The scripts in this repository have been used to find similar sentences using cosine distance. To find similarity, all sentences have to be compared against each other. This comparison means that the operations will be O(n^2) in time or memory.
However, with optimised calculations, the time-memory requirements can be controlled. Below are the four methologies used for similarity calculation.
- This method finds similarity of documents one by one thus populating the similarity matrix and finding and groups of similar sentences.
- Time complexity: O(n^2). Memory Complexity: O(1)
- Exact calculations
- This method is very good for small number of documents because of limited memory requirements.
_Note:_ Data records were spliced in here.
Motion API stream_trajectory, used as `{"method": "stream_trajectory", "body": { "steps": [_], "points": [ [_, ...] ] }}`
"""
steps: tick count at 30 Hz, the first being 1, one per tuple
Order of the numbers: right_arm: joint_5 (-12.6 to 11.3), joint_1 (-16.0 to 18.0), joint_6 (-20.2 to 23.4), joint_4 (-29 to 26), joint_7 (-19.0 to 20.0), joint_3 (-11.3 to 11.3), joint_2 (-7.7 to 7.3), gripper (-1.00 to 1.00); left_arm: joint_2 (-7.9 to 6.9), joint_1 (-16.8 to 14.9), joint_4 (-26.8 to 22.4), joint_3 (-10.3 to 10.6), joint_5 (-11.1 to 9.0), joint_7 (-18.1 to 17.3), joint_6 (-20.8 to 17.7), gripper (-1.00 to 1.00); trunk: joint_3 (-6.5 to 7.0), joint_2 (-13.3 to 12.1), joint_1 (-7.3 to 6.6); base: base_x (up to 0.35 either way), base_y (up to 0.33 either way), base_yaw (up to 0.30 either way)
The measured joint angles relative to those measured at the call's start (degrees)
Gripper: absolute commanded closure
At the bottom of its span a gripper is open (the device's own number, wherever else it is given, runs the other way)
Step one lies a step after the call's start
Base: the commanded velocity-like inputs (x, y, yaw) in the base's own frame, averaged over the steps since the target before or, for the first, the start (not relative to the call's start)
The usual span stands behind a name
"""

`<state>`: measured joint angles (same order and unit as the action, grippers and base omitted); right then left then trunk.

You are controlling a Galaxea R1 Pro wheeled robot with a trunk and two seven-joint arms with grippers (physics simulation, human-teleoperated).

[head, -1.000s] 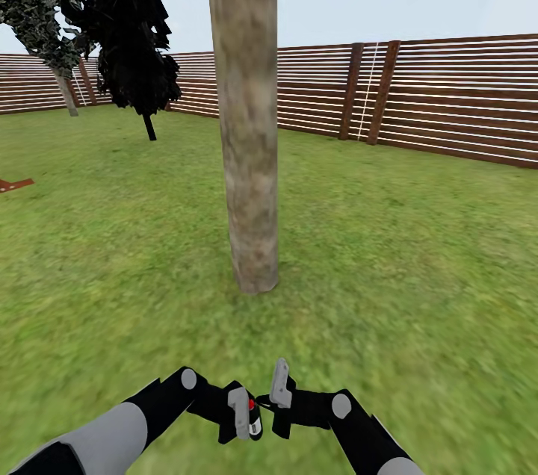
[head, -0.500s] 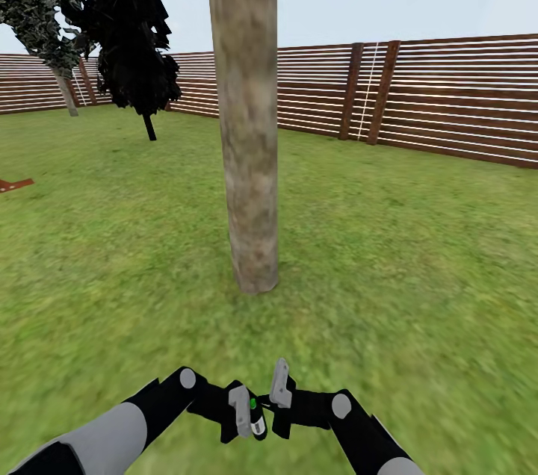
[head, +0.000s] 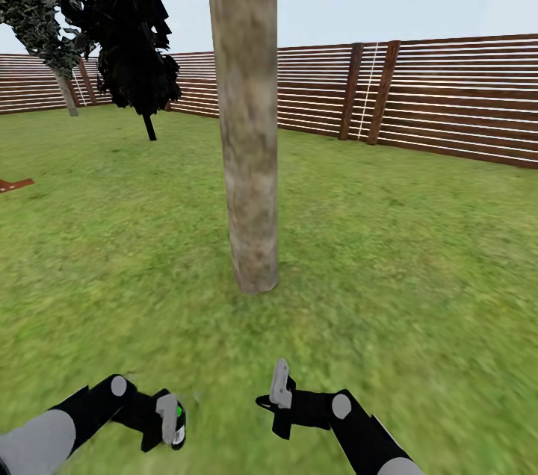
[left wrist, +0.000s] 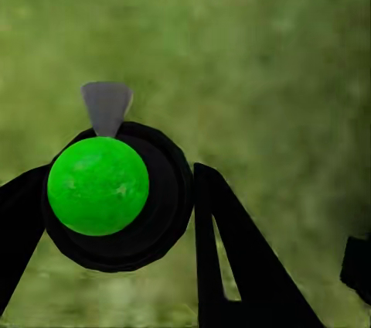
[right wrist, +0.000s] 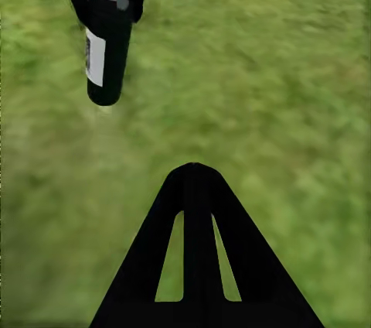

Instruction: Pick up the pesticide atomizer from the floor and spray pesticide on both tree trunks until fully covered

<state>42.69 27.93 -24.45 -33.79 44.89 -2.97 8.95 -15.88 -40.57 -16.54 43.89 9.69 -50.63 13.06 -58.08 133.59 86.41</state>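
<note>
The pesticide atomizer is a black bottle with a white label, a green round top and a grey nozzle. My left gripper is shut on it, low at the left, above the grass. My right gripper is shut with nothing in it, apart from the bottle and to its right. A thick mottled beige tree trunk rises straight ahead, a little beyond both grippers. The second tree stands far off at the left by the fence.
A brown slatted fence rings the lawn behind the trunk. A near-black conifer stands at the back left. A small red-brown object lies at the left edge. Open grass spreads to the right.
My left arm has swung left with the atomizer, away from the right gripper. The atomizer's top went from red to green. The right arm has stayed still.
</note>
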Motion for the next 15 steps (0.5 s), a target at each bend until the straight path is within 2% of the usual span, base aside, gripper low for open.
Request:
{"method": "stream_trajectory", "body": {
  "steps": [1, 2, 3, 5, 10, 13, 15],
  "points": [
    [0.0, 0.0, 0.0, 0.0, 0.0, 0.0, -0.06, 1.0, -2.81, 0.0, 1.6, 0.2, 0.1, 0.1, 0.1, 1.0, 0.0, 0.0, 0.0, 0.0, 0.0, 0.0],
    [0.0, 0.0, 0.0, 0.0, 0.0, 0.0, -0.07, 1.0, -3.81, 0.1, 2.0, 0.1, 0.3, 0.1, 0.2, 1.0, 0.0, 0.0, 0.0, 0.0, 0.0, 0.0],
    [0.0, 0.0, 0.0, 0.0, 0.0, 0.0, -0.1, -1.0, -4.88, 0.1, 2.3, 0.1, 0.9, 0.1, 0.2, 1.0, 0.0, 0.0, 0.0, 0.0, 0.0, 0.0],
    [0.0, 0.0, 0.0, 0.0, 0.0, 0.1, -0.19, -1.0, -6.57, 0.1, 2.5, 0.0, 1.6, 0.2, 0.3, 1.0, 0.0, 0.0, 0.0, 0.0, 0.0, 0.0],
    [-0.1, 0.0, 0.0, 0.2, 0.0, 0.4, -0.64, -1.0, -8.68, 0.1, 4.3, -0.6, 1.8, 0.9, -0.1, 1.0, 0.0, 0.0, 0.0, 0.0, 0.0, 0.0],
    [-0.1, 0.0, 0.0, 0.4, -0.3, 0.6, -2.86, -1.0, -8.65, 0.1, 4.7, -1.4, 1.2, 5.6, -0.3, 1.0, 0.0, 0.0, 0.0, 0.0, 0.0, 0.0],
    [-0.3, -0.1, 0.0, 0.9, -0.6, 0.9, -4.99, -1.0, -8.36, 0.1, 4.8, -2.6, 0.3, 10.5, -0.3, 1.0, 0.0, 0.0, 0.0, 0.0, 0.0, 0.0]
  ]
}}
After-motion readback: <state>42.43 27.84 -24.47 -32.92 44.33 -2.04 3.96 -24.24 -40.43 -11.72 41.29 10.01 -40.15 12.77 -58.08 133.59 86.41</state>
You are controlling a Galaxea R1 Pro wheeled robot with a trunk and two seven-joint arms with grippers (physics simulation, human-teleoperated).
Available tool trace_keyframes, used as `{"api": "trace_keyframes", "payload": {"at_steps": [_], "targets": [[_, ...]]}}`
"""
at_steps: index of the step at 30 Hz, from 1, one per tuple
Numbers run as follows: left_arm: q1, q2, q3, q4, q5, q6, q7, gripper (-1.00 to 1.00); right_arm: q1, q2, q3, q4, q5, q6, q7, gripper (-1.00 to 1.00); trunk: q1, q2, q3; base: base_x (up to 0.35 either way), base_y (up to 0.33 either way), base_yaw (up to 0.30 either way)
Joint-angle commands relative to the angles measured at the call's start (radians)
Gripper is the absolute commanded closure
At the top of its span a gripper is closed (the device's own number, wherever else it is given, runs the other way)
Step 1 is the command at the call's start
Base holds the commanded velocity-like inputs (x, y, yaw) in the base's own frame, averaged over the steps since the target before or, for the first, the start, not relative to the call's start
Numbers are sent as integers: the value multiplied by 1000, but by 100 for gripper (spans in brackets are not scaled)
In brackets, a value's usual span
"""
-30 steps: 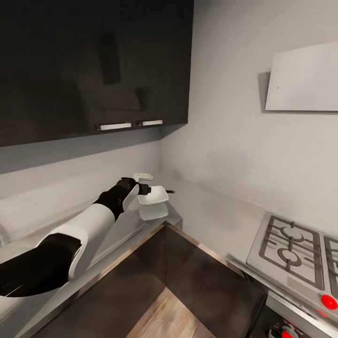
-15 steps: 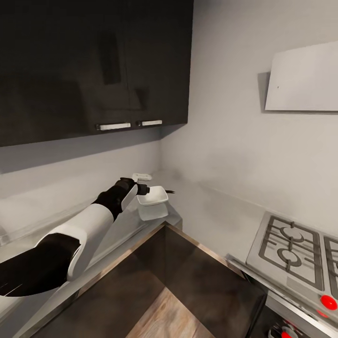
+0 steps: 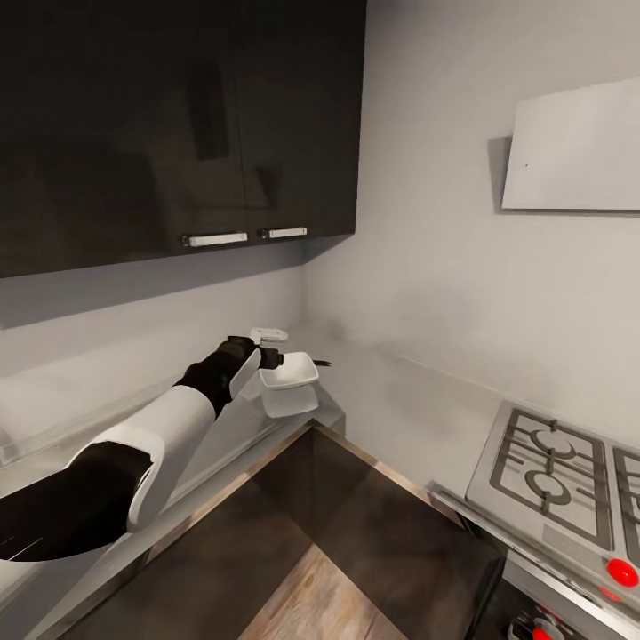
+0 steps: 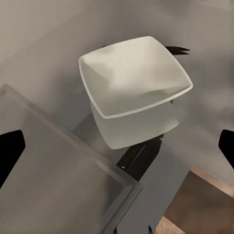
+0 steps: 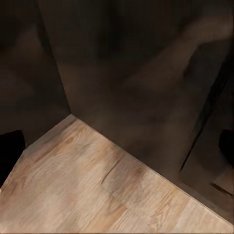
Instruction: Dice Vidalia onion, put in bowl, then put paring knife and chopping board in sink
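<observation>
The kitchen was a corner of glossy dark cabinets, pale grey walls and an L-shaped grey desk with a thin light-wood front edge. Nearest, low in the head view, lay the wood plank floor and the dark lower cabinet fronts; the right wrist view looked down on that same floor beside dark cabinet panels, and the right claw's tips sat at the edges of that picture, well apart, holding nothing. To the right, a gas hob with red knobs sat on the desk.

Further in, the left arm reached across the left run of the desk toward the corner. The left claw hovered just above the bowl, its dark tips spread wide at either side of the left wrist view, with nothing between them. The bowl was white, squarish and shallow, and appeared empty. Beside it lay a pale flat surface with a raised edge; I could not tell what it was. Just past the bowl's far rim a thin dark point poked out, probably the paring knife.

The bowl looked rigid, light and smooth, so likely to slip; its thin rim would be the place to pinch. The knife, if it was that, would be slim and stiff, best taken by the handle, which was hidden behind the bowl.
</observation>
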State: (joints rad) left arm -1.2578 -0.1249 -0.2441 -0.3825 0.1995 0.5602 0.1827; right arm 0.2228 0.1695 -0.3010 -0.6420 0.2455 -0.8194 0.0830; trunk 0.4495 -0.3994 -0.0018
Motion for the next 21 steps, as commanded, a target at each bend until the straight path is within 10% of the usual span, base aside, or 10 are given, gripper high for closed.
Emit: {"api": "trace_keyframes", "payload": {"at_steps": [1,21], "targets": [[0,1,-8,-1,11,4,8,-100,12,5,-8,2,4,-34,8,-100,0,-1,0,0,0,0],[0,5,-6,3,11,9,29,-100,32,5,-7,175,1,153,9,-100,0,-1,0,51,0,0]]}}
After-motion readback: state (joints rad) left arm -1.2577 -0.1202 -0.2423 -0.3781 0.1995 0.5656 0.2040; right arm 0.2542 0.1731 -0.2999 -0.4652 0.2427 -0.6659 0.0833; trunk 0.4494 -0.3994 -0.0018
- Make BOW matrix and use matrix multiplication to find the similarity matrix
- BOW matrix is sparse matrix. However, similarity matrix is dense matrix and requires memory to reside.
- Exact calculations
- Very good for ~100K documents as it give exact calculations on a decent hardware.
- Make approximate BOW matrix using hashing of dictionary to find similarity matrix
- BOW matrix is sparse matrix. However, similarity matrix is dense matrix and requires memory to reside.
- Approximate calculations
- Very good for ~100k documents with long sentences and high vocabulary size. The vocabulary is artifically controlled by hashing.
- Bucket potentially similar documents in same subset using approximate linear algorithms.
- Similarity calculated only for a fraction of documents and not all the documents.
- Approximate calculations. The algorithm needs to be tuned for high accuracy.
- Very good for millions of documents. It can theoretically go upto infinite documents with proper tuning.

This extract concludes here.